Strategic Incoherence in Washington
The contradiction in American policy has puzzled international observers. While simultaneously confronting China and punishing India—the very country positioned as China’s democratic counterweight—Washington appears to lack a coherent regional strategy.
“There is no coherent China policy in this administration,” Vaishnav observes. “Which means India’s role as a bulwark against China is under-emphasized.”
This strategic confusion has created opportunities for Beijing to present itself as a more reliable partner than the unpredictable United States.
The Future: Duality and Complexity
Looking ahead, experts predict a relationship characterized by duality rather than transformation. “I expect we will see increasing economic cooperation coupled with strategic rivalry,” Vaishnav says of India-China relations.

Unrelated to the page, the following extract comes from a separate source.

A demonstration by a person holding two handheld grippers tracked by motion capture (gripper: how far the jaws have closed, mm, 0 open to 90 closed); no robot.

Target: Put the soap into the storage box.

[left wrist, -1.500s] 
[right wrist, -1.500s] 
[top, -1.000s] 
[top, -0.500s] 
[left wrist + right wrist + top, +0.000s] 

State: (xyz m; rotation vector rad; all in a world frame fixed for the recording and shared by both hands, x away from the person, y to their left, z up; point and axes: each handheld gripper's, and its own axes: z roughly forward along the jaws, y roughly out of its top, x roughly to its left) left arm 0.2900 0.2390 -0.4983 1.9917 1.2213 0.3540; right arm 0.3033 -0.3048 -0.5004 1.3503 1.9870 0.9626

This emerging dynamic represents one of the most significant unintended consequences of Trump’s transactional foreign policy approach. By treating strategic partnerships as purely economic relationships subject to tariff pressures, Washington may be inadvertently pushing its most important Asian ally toward its greatest rival.

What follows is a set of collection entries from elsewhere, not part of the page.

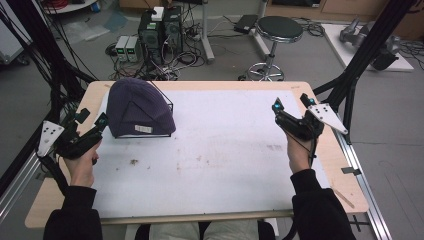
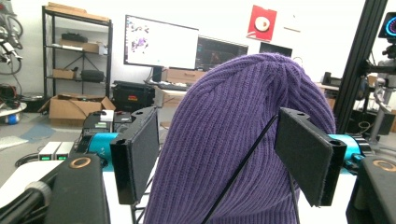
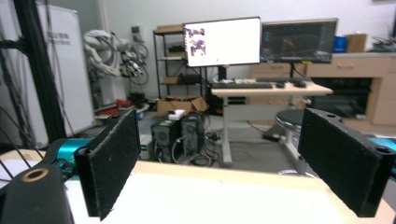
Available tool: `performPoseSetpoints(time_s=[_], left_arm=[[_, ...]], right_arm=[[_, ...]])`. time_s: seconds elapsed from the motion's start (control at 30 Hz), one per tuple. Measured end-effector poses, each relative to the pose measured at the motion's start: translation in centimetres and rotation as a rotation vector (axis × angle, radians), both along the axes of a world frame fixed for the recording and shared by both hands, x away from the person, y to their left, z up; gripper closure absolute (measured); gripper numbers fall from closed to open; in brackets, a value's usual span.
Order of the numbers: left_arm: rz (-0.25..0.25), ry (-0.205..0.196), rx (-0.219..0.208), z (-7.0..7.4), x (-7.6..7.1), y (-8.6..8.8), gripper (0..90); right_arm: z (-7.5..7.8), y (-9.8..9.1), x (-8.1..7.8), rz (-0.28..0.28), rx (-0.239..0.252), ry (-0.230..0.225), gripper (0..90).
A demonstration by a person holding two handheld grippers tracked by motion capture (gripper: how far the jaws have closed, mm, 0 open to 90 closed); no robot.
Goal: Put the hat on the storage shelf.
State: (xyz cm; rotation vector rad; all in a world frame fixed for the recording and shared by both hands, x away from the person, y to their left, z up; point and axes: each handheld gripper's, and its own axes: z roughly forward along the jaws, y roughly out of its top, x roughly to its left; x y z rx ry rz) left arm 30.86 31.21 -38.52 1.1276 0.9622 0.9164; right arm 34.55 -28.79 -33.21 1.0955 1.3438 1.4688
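Note:
A purple knit beanie (image 1: 135, 105) sits over a black wire stand (image 1: 167, 102) at the back left of the table. My left gripper (image 1: 92, 118) hovers just left of it, open and pointing at it. In the left gripper view the beanie (image 2: 233, 121) rises just beyond the two black pads (image 2: 137, 156), which do not press on it; a wire of the stand (image 2: 243, 158) crosses its front. My right gripper (image 1: 292, 103) is held above the table's right side, open, with nothing between its pads (image 3: 112, 158).
A white mat (image 1: 210, 150) covers most of the wooden table (image 1: 345, 190). Black frame posts (image 1: 362, 55) stand at both sides. Beyond the far edge are computer towers (image 1: 160, 30) with cables and a round stool (image 1: 278, 30).

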Motion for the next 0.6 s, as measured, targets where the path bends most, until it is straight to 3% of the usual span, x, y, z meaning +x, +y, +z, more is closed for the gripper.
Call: performPoseSetpoints(time_s=[0.3,0.6], left_arm=[[0.019,0.005,0.021,-1.0,-0.9,-0.4,31.0],[0.058,0.009,0.024,-2.3,-2.1,-0.7,30.9]], right_arm=[[-2.7,-1.7,-2.5,-0.053,-0.029,-0.005,12.5],[-6.2,-2.6,-3.8,-0.070,-0.005,0.053,12.5]])
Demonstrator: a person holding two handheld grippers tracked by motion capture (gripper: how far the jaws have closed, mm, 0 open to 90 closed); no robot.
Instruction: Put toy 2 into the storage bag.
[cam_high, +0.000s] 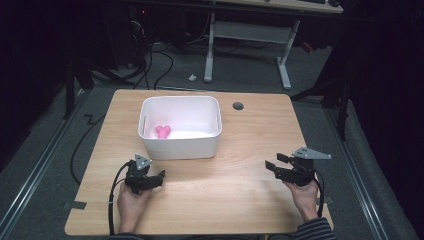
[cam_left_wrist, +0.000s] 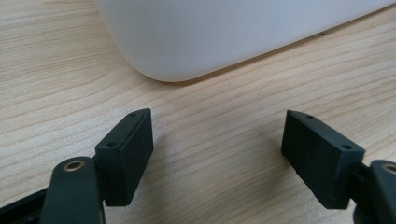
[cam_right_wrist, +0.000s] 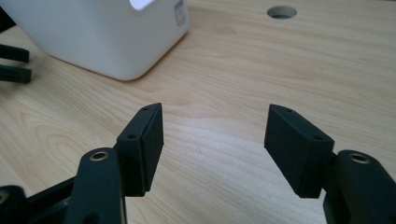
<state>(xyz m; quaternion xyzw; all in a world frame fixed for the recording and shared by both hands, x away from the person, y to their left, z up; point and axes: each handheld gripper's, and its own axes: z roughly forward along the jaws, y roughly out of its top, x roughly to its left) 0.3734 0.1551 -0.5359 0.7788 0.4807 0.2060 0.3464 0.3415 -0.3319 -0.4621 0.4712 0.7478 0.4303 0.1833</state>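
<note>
The left gripper (cam_high: 159, 176) rests low on the wooden table (cam_high: 230, 200) with its jaws spread wide and nothing between them, the rounded corner of the white bin (cam_left_wrist: 224, 42) standing just ahead of its fingertips, near but not touching. Inside that bin, beyond and above the left fingers, lies the pink toy (cam_high: 163, 131), on the bin's floor toward its left wall. The right gripper (cam_high: 273, 166) is likewise released and empty, well apart from the bin, which sits ahead and to the left of its fingers; this looks like a pause with both hands idle, and any pick would call for lifting the left gripper over the near rim and down onto the toy.
</note>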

The irony is stark: in pursuing “America First” policies designed to strengthen US economic position, Trump may be achieving the opposite—weakening American strategic influence while strengthening the very China-India cooperation that previous administrations worked decades to prevent.
Whether this tactical alignment evolves into something more substantial will depend largely on Washington’s willingness to recognize India’s strategic value beyond immediate trade considerations and Beijing’s ability to manage its own competitive instincts in favor of anti-American cooperation.